EXERCISE AIM -
Only a slice of the listing below is wanted. Retype the lines from the one containing "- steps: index" through the one containing "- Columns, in", exactly, both ends included.

DATASET ENTRIES -

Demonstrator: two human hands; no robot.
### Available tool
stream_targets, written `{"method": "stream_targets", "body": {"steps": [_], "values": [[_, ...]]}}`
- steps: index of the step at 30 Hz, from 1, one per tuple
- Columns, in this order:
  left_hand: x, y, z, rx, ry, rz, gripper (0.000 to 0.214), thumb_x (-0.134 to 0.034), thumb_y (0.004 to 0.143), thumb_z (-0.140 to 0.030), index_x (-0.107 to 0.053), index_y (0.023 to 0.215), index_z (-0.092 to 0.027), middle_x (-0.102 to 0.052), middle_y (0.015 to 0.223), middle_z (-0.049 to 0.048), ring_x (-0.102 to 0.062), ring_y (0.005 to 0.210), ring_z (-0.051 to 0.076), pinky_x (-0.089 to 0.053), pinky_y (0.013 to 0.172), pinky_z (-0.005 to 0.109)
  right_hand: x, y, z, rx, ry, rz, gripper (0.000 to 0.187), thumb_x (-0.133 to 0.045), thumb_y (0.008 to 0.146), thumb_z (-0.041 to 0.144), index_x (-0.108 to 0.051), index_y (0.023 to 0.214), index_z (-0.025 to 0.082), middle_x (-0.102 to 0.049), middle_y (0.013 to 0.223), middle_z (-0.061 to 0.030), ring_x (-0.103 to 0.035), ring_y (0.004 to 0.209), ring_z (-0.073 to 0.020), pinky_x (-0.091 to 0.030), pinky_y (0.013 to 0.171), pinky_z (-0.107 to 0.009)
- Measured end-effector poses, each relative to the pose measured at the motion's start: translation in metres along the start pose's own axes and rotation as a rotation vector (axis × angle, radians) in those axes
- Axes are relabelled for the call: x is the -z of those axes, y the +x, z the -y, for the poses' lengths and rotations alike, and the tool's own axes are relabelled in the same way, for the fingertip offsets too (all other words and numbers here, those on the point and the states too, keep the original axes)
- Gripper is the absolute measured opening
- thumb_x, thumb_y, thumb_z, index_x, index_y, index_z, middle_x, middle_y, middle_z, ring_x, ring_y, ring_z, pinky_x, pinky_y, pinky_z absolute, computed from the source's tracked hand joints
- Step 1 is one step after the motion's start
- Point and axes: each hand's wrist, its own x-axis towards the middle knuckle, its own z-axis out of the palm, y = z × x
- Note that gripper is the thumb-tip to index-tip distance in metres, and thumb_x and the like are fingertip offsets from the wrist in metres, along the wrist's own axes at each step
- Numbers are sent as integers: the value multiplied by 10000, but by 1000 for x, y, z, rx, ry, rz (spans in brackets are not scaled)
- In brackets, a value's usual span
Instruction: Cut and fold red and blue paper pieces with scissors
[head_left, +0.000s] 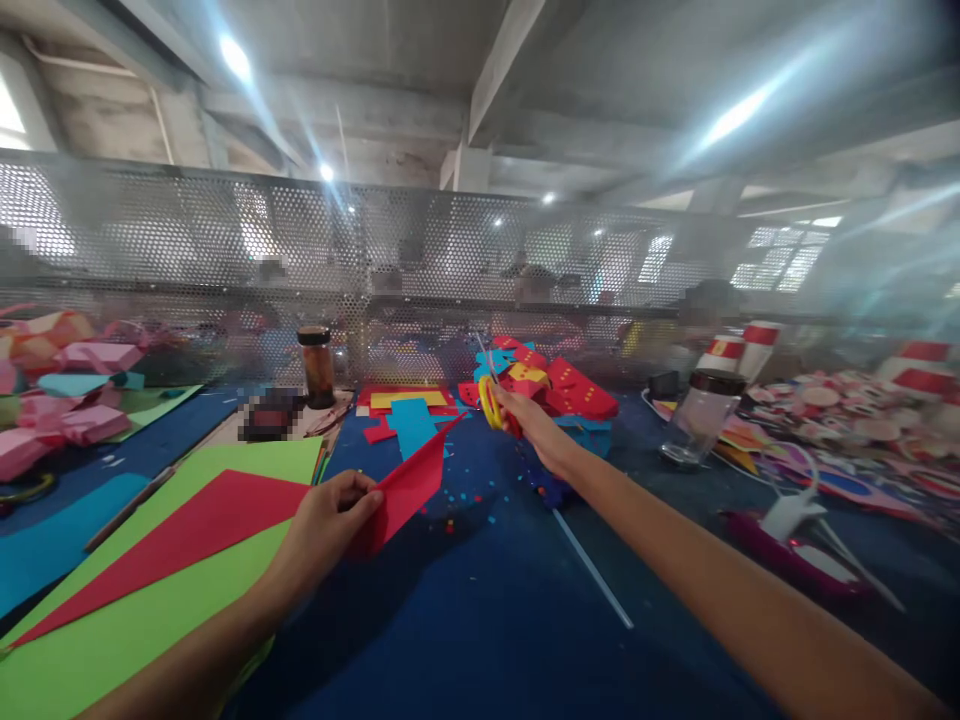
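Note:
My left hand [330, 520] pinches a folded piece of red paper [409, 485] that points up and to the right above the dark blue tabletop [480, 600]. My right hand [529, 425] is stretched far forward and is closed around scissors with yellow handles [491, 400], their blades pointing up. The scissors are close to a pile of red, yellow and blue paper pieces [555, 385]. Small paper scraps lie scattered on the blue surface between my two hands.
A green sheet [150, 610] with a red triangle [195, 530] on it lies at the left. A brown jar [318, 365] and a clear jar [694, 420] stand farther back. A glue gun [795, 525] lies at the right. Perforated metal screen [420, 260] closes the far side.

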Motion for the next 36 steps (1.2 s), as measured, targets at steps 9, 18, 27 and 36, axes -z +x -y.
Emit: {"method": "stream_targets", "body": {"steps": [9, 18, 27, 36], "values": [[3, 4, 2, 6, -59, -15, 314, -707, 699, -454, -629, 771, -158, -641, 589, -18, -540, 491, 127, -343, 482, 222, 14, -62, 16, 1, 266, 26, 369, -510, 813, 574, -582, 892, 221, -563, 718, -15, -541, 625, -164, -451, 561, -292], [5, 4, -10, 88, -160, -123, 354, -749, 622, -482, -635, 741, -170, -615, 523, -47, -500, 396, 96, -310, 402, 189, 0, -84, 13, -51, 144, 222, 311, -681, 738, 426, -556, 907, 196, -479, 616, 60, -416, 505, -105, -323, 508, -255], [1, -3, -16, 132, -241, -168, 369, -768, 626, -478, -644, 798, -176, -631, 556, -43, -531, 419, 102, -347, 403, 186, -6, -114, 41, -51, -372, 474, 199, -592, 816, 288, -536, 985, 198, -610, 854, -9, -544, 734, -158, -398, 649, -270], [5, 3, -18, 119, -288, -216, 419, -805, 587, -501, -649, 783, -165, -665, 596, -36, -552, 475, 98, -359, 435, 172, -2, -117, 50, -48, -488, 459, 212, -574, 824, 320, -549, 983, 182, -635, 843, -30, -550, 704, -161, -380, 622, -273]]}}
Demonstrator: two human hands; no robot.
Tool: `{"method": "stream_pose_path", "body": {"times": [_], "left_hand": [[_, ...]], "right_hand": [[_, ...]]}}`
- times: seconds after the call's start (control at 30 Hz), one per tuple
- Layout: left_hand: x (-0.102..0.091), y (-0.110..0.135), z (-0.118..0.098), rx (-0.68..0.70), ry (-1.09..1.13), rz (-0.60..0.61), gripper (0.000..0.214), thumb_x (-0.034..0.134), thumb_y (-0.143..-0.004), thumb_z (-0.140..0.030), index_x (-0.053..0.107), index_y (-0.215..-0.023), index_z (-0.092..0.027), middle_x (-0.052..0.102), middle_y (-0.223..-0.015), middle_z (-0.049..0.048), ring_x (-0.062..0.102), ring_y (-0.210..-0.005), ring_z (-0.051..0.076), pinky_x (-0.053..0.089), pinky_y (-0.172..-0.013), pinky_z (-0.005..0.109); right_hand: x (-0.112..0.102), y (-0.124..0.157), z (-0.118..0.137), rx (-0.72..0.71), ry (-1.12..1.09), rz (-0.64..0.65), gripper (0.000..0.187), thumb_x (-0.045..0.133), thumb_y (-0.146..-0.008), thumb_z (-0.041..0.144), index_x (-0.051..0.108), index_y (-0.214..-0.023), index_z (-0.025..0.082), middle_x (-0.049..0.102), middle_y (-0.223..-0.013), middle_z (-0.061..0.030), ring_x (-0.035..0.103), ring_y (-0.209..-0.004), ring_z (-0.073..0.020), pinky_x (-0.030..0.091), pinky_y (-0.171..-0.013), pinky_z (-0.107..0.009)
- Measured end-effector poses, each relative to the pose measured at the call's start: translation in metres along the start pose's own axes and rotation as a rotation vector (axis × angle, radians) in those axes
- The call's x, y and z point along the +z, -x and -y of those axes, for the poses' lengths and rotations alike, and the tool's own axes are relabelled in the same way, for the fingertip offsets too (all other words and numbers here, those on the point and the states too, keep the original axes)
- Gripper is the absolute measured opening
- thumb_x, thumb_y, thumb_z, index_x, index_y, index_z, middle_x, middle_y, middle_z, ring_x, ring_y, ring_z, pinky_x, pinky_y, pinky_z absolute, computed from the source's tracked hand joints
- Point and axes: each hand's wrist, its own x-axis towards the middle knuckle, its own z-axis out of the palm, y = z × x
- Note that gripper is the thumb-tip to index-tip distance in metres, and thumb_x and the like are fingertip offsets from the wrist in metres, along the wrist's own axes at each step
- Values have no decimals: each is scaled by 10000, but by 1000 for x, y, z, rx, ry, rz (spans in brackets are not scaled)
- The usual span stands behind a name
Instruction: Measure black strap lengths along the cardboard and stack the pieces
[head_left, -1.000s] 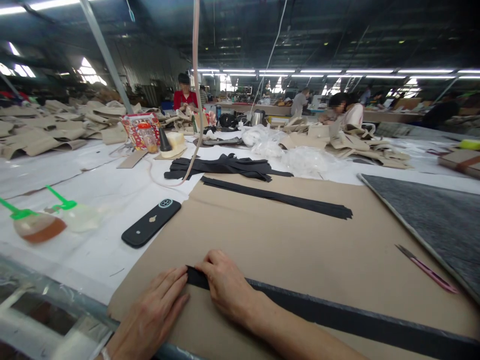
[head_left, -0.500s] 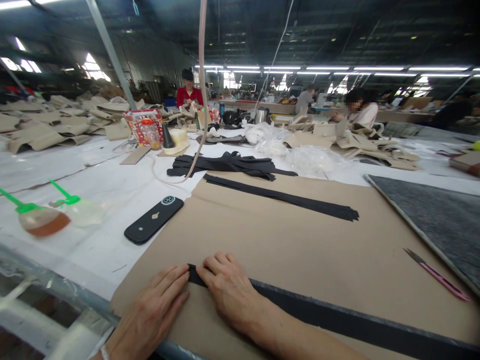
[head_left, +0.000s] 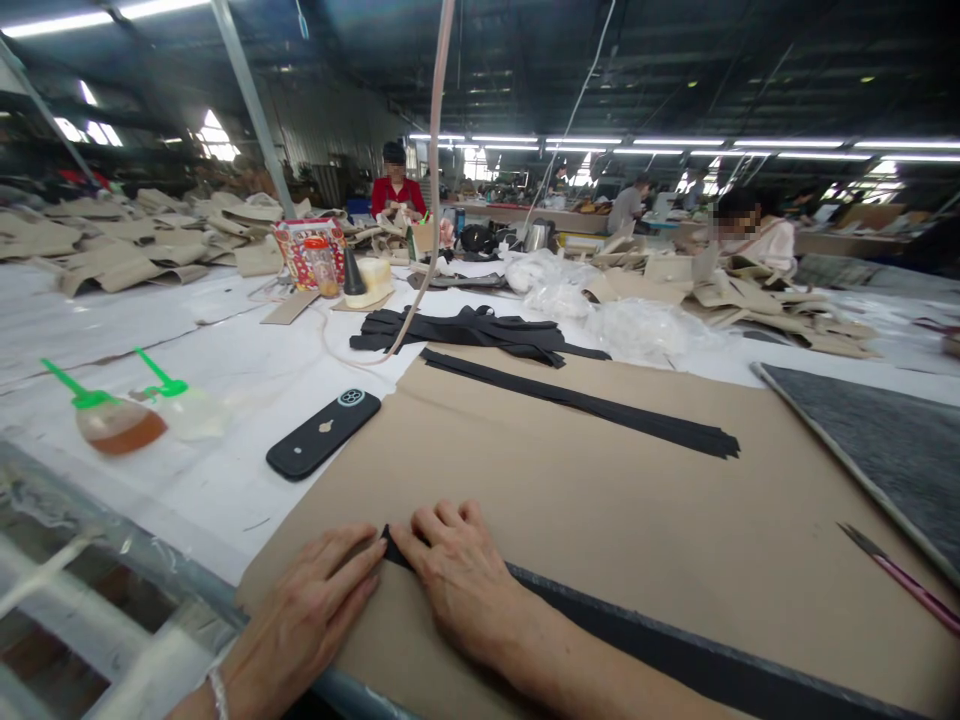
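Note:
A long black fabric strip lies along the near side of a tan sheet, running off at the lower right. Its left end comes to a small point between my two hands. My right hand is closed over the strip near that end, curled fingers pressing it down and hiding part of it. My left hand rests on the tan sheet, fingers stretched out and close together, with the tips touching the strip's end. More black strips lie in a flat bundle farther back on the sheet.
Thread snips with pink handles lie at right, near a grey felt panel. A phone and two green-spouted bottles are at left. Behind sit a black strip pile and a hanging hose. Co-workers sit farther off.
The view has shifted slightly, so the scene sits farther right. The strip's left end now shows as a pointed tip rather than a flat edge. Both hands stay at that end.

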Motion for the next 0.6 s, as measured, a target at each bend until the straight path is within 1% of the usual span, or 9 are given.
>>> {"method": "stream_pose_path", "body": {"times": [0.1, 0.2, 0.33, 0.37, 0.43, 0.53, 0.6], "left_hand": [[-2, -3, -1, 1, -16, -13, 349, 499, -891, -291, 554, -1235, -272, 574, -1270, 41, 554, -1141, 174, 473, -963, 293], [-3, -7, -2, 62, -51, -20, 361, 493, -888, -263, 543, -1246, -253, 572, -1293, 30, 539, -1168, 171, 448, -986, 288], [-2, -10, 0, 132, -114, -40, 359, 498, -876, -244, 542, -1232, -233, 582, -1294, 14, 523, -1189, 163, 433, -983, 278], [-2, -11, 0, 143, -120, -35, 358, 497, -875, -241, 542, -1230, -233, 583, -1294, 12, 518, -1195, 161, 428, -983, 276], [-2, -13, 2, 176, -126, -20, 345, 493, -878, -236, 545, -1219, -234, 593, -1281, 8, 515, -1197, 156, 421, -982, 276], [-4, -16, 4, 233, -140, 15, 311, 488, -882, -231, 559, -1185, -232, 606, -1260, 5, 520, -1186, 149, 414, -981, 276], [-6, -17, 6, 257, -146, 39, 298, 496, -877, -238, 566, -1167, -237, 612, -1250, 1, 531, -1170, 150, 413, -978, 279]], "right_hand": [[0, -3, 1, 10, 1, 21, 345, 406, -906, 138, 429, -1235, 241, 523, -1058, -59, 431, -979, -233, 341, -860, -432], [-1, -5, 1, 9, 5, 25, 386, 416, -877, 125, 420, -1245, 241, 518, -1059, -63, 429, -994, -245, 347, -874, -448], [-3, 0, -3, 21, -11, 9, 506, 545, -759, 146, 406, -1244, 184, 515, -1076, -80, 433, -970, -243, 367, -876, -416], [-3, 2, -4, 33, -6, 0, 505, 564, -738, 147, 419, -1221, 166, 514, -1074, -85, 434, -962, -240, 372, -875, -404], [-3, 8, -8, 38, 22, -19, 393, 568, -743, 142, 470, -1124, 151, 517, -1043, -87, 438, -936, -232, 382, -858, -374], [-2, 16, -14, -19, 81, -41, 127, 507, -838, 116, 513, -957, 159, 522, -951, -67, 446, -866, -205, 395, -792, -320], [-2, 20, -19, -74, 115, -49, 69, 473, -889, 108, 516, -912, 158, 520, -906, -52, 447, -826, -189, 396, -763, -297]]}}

WRITTEN SOLUTION -
- steps: index of the step at 30 Hz, from 1, one per tuple
- Columns, in this order:

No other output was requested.